What this task involves ::
Reproduce the listing in full, pictures excluded.

Source material ::
^^^^

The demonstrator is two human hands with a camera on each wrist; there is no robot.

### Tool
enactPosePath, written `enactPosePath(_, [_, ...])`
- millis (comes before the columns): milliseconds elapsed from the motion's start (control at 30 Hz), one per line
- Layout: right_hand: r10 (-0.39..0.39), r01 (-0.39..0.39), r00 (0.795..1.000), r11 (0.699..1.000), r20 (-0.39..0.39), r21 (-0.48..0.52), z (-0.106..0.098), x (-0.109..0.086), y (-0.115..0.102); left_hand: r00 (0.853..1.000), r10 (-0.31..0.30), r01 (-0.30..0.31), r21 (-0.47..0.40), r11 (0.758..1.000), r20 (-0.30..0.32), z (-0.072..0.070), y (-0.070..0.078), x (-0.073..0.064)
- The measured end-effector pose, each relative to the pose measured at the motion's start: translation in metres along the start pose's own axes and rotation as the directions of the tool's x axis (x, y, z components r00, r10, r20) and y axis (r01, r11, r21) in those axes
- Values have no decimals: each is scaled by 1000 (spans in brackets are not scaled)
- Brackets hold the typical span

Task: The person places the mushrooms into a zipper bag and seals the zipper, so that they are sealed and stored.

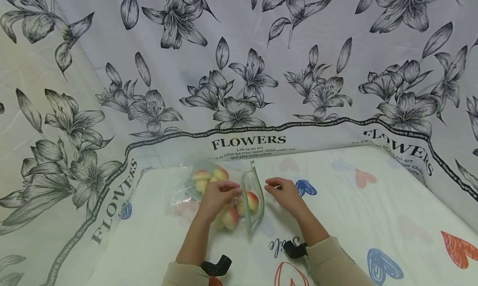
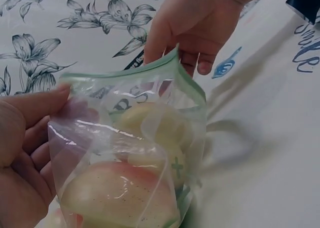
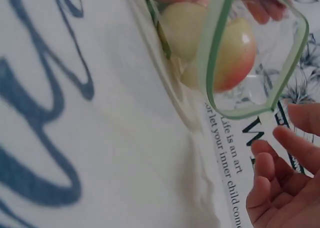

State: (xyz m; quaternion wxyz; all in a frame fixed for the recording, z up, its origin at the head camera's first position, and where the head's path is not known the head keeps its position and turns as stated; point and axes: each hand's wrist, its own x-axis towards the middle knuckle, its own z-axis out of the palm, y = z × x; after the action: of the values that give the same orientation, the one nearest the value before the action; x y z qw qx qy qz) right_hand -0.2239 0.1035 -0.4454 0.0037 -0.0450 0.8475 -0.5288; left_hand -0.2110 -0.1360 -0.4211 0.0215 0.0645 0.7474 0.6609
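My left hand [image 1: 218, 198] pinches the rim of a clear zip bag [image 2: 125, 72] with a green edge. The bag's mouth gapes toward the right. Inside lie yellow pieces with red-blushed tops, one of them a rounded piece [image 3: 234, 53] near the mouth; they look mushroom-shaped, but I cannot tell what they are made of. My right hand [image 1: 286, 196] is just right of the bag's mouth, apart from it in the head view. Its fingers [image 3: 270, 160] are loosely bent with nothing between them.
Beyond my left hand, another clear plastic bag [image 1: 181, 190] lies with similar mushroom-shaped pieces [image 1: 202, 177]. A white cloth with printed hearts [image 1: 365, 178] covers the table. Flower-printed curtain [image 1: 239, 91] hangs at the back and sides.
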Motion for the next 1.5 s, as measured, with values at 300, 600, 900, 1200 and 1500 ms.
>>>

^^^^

Finished exercise ::
The demonstrator is two human hands with a camera on each wrist; there is no robot.

### Tool
enactPosePath, written `enactPosePath(_, [_, ...])`
- millis (comes before the columns): milliseconds elapsed from the motion's start (control at 30 Hz), one per line
- Layout: right_hand: r10 (-0.39..0.39), r01 (-0.39..0.39), r00 (0.795..1.000), r11 (0.699..1.000), r20 (-0.39..0.39), r21 (-0.48..0.52), z (-0.106..0.098), x (-0.109..0.086), y (-0.115..0.102); left_hand: r00 (0.853..1.000), r10 (-0.31..0.30), r01 (-0.30..0.31), r21 (-0.47..0.40), r11 (0.758..1.000), r20 (-0.30..0.32), z (-0.072..0.070), y (-0.070..0.078), x (-0.073..0.064)
- The measured end-effector pose, each relative to the pose measured at the motion's start: translation in metres along the start pose's own axes and rotation as the directions of the tool's x axis (x, y, z components r00, r10, r20) and y axis (r01, r11, r21) in those axes
- Values have no decimals: each is scaled by 1000 (spans in brackets are not scaled)
- Brackets hold the typical span

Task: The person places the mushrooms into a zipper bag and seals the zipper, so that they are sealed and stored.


State: (xyz m; quaternion wxyz; all in a frame fixed for the recording, z up, its origin at the head camera's first position, and where the head's path is not known the head keeps its position and turns as stated; point and axes: each hand's wrist, its own x-axis towards the middle knuckle, its own z-axis out of the palm, y = z × x; after the action: of the values that give the same orientation, the one nearest the value before the action; x y z qw qx qy qz) right_hand -0.2239 0.1035 -0.4454 0.0037 -0.0450 0.8475 -0.5288; left_hand -0.2110 -0.1360 -0.4211 0.0215 0.0645 0.7474 0.6609
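My left hand [image 1: 218, 198] pinches the rim of a clear zip bag [image 2: 125, 72] with a green edge. The bag's mouth gapes toward the right. Inside lie yellow pieces with red-blushed tops, one of them a rounded piece [image 3: 234, 53] near the mouth; they look mushroom-shaped, but I cannot tell what they are made of. My right hand [image 1: 286, 196] is just right of the bag's mouth, apart from it in the head view. Its fingers [image 3: 270, 160] are loosely bent with nothing between them.
Beyond my left hand, another clear plastic bag [image 1: 181, 190] lies with similar mushroom-shaped pieces [image 1: 202, 177]. A white cloth with printed hearts [image 1: 365, 178] covers the table. Flower-printed curtain [image 1: 239, 91] hangs at the back and sides.
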Motion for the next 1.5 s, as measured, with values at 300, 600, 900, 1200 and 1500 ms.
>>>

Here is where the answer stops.